### About this exercise
Could you copy every line of the data that contains "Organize"?
□ □ □
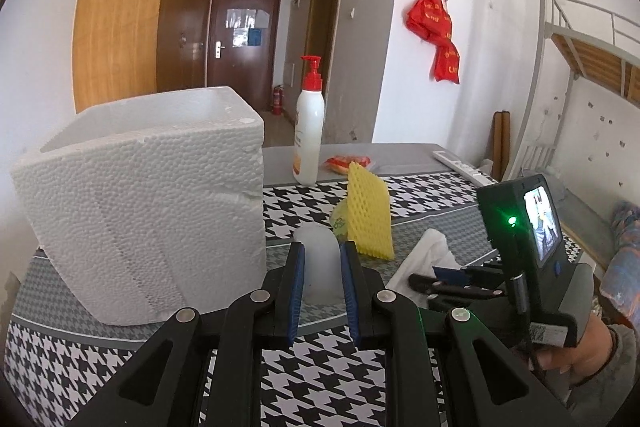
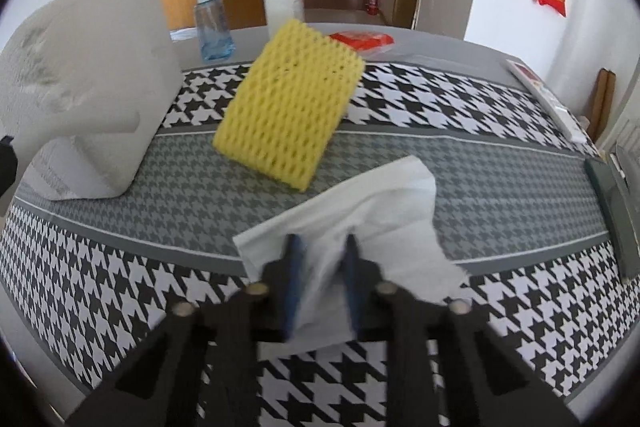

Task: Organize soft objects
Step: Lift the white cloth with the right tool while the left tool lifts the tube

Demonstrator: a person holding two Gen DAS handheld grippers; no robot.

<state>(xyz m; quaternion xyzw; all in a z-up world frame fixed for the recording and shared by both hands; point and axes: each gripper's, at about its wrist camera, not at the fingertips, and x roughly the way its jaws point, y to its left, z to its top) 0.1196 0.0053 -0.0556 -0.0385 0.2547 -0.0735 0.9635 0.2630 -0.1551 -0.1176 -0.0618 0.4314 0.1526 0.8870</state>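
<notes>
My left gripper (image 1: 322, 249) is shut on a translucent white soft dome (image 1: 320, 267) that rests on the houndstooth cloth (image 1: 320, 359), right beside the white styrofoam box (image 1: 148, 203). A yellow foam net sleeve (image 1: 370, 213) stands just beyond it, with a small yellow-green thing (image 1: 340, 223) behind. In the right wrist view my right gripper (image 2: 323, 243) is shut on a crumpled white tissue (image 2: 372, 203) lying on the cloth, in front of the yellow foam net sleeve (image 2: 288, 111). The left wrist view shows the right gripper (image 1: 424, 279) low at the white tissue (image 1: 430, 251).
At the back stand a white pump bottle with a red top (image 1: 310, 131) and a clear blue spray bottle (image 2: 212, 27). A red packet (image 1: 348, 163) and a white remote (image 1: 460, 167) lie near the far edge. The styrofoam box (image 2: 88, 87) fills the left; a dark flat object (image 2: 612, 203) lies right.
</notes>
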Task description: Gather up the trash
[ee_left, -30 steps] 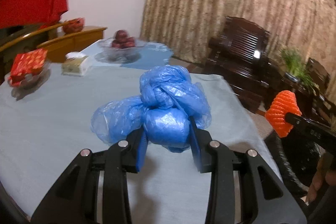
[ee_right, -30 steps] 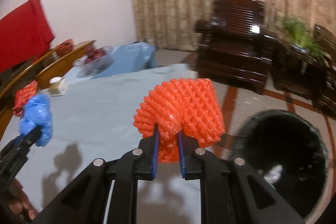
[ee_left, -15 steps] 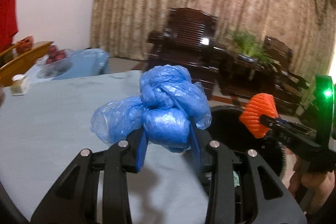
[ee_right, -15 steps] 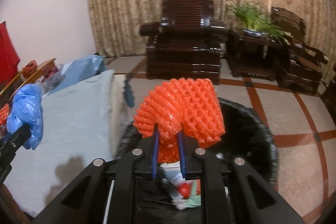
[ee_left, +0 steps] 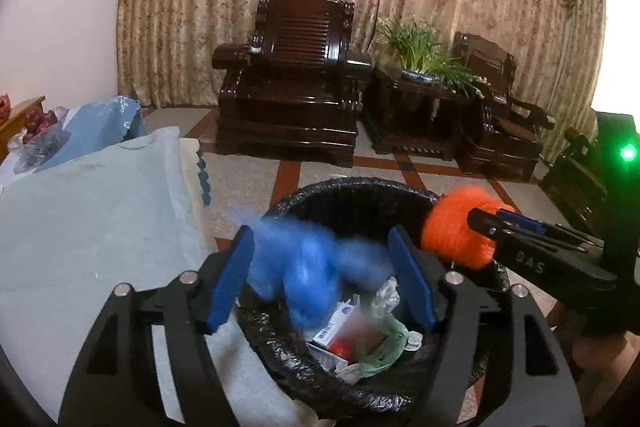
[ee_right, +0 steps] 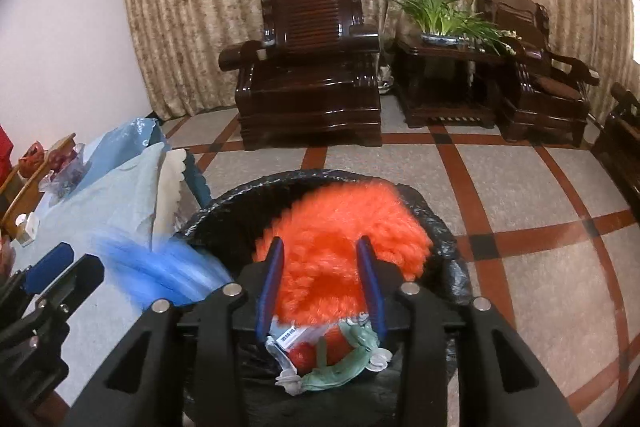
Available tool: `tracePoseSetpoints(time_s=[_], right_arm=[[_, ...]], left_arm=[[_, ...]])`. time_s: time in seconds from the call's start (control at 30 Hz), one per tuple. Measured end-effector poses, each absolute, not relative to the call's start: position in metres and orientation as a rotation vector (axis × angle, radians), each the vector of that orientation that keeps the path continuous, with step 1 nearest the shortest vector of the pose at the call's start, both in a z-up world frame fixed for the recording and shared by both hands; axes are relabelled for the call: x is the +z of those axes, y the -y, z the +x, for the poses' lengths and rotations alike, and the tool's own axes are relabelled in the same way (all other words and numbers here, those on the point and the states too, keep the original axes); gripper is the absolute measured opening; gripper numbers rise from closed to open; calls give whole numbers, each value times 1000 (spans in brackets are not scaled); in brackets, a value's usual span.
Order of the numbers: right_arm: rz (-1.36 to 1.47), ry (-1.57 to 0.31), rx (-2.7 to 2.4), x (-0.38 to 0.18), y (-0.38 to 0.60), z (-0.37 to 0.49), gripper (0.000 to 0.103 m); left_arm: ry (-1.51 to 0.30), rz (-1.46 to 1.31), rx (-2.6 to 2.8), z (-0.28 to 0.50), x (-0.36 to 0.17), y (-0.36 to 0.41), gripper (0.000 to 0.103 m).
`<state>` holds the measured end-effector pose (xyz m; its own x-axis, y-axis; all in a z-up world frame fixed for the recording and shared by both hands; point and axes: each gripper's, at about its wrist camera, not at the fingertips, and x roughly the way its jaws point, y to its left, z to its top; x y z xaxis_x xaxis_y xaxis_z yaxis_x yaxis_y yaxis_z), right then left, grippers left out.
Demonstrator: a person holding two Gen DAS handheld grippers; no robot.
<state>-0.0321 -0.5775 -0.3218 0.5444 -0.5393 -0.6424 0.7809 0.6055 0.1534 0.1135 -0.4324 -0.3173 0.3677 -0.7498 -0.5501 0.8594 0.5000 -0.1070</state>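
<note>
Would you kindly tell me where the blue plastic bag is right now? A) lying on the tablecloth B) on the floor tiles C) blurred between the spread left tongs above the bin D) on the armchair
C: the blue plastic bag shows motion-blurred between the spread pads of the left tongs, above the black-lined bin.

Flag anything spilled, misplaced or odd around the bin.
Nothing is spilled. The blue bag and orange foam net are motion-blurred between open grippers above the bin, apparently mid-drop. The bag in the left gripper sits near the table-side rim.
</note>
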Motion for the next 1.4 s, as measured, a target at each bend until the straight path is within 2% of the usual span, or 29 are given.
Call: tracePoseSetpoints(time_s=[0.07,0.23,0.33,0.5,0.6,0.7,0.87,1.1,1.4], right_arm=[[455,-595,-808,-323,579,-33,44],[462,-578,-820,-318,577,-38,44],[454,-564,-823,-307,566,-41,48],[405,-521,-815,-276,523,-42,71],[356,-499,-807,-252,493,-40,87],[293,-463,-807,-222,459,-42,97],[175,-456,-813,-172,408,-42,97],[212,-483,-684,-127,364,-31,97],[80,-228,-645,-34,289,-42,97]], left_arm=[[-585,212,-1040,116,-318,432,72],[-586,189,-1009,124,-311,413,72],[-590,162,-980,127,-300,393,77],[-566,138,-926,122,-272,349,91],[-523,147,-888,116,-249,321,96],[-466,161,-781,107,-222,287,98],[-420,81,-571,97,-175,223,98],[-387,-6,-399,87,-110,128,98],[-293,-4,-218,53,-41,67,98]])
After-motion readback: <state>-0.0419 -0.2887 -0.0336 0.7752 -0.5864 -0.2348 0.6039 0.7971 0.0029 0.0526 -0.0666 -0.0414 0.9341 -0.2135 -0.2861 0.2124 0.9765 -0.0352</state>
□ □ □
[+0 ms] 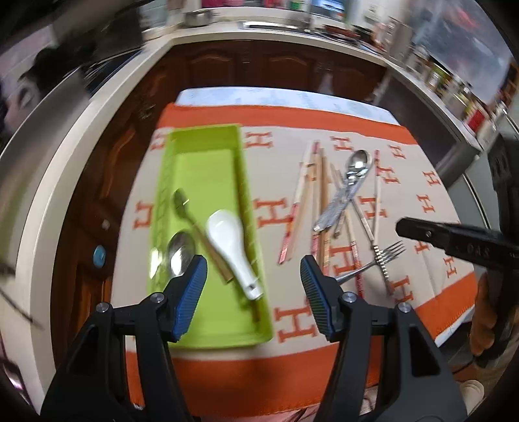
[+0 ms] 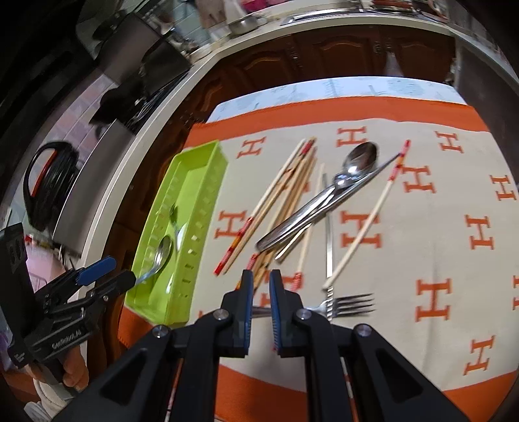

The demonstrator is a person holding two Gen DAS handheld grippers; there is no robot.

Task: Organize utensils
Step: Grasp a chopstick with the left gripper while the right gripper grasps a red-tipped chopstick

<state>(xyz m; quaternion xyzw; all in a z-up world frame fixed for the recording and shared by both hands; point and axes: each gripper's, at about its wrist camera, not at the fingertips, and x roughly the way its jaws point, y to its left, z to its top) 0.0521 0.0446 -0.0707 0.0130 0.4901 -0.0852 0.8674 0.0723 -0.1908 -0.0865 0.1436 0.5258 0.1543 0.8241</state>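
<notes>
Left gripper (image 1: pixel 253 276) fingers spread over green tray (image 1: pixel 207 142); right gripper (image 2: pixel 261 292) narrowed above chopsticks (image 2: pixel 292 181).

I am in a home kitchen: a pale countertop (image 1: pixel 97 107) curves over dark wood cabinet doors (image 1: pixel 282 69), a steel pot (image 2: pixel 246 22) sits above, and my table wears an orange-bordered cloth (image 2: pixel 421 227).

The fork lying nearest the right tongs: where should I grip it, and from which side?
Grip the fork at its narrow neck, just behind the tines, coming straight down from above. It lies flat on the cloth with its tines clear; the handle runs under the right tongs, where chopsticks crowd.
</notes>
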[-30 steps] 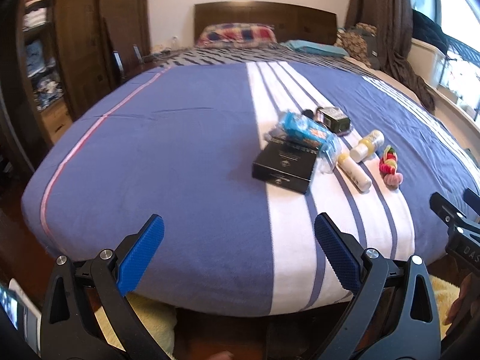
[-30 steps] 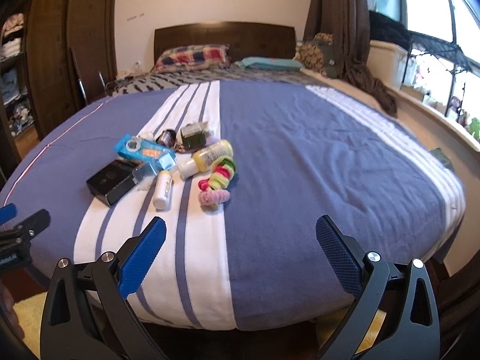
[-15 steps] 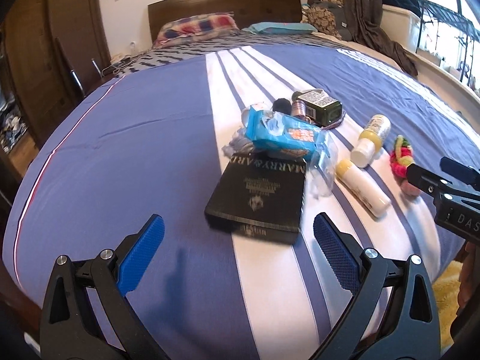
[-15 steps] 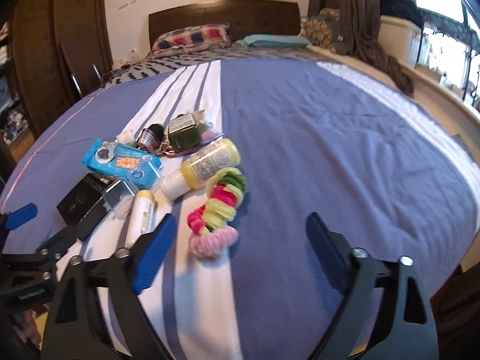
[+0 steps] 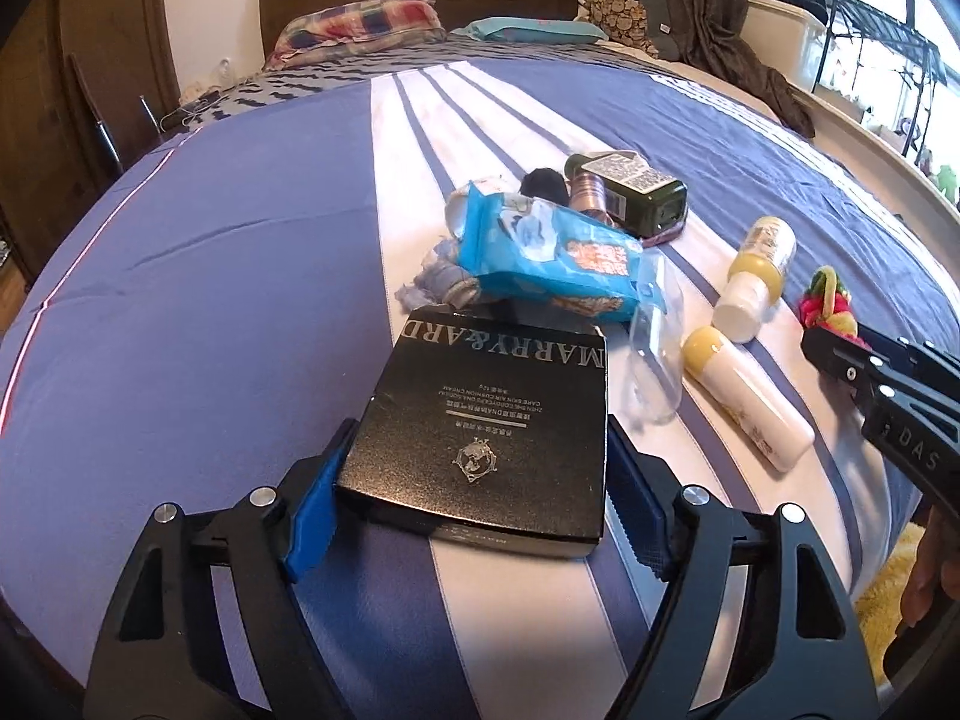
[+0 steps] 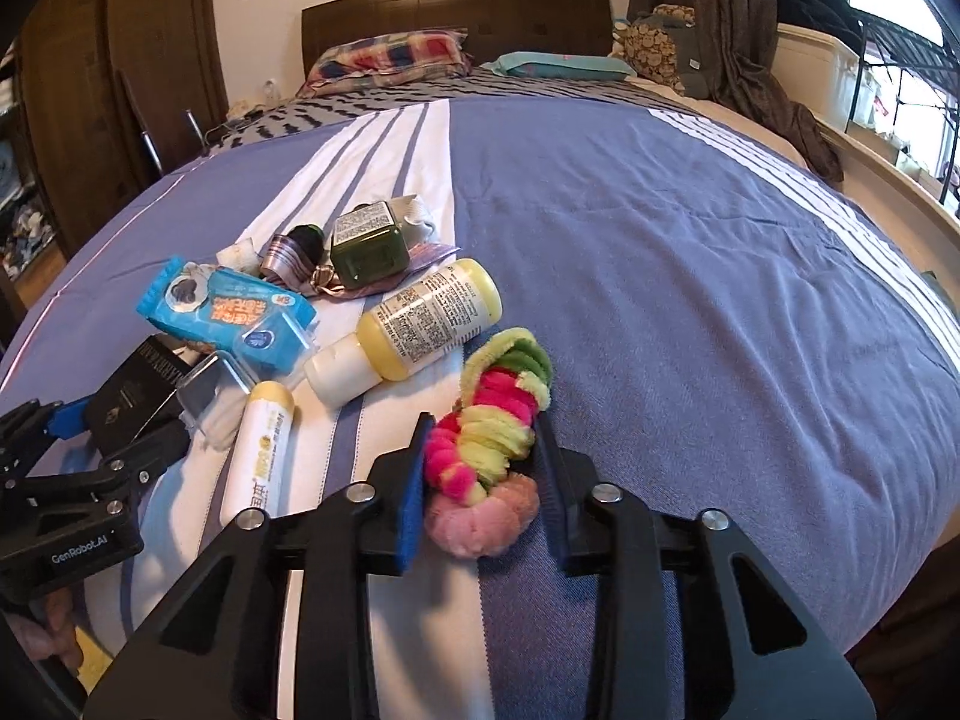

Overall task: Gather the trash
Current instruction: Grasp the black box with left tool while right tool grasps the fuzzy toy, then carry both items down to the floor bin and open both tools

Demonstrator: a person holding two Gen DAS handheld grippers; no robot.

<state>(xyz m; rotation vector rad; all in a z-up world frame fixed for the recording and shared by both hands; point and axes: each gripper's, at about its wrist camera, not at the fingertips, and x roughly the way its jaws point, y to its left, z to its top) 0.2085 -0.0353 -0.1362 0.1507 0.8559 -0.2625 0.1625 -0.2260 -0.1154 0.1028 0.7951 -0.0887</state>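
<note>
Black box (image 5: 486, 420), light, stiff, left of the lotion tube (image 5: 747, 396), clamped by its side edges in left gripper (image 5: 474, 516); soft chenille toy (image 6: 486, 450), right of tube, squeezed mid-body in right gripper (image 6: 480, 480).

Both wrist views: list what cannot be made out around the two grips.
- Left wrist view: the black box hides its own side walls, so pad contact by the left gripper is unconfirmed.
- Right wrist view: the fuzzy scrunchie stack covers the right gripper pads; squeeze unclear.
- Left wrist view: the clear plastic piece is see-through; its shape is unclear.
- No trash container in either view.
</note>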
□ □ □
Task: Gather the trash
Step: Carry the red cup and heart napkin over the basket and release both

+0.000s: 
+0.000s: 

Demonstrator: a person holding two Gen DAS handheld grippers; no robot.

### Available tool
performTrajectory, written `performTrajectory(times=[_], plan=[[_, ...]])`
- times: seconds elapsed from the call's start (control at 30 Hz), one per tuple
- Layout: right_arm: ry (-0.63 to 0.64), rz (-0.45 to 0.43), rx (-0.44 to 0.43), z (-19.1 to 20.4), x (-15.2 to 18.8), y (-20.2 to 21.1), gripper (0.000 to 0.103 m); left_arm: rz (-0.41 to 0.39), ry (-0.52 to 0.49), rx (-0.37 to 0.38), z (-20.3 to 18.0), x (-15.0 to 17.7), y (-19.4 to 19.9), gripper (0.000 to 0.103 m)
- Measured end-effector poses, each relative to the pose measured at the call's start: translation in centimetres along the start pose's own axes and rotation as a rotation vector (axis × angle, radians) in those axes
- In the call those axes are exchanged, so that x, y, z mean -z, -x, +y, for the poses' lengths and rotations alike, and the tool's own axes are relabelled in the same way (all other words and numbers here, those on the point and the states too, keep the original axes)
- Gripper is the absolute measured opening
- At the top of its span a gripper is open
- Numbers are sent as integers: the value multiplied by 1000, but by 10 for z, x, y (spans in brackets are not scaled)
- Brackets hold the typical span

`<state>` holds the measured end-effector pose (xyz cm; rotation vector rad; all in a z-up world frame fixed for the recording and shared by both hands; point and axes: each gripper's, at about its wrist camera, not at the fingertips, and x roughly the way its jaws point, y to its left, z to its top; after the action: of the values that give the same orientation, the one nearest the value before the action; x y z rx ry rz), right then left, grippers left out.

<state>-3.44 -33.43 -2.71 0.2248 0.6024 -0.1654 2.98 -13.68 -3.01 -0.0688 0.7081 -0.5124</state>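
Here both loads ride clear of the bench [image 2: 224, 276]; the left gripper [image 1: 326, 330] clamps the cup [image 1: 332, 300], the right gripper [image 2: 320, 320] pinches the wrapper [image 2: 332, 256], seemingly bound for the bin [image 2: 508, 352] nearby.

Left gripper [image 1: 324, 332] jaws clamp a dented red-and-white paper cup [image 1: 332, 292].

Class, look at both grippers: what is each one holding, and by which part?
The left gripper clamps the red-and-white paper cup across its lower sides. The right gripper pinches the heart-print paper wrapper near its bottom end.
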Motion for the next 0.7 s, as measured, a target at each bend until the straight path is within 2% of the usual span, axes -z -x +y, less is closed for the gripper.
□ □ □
### Task result
Task: Organize soft objects
Task: Organize utensils

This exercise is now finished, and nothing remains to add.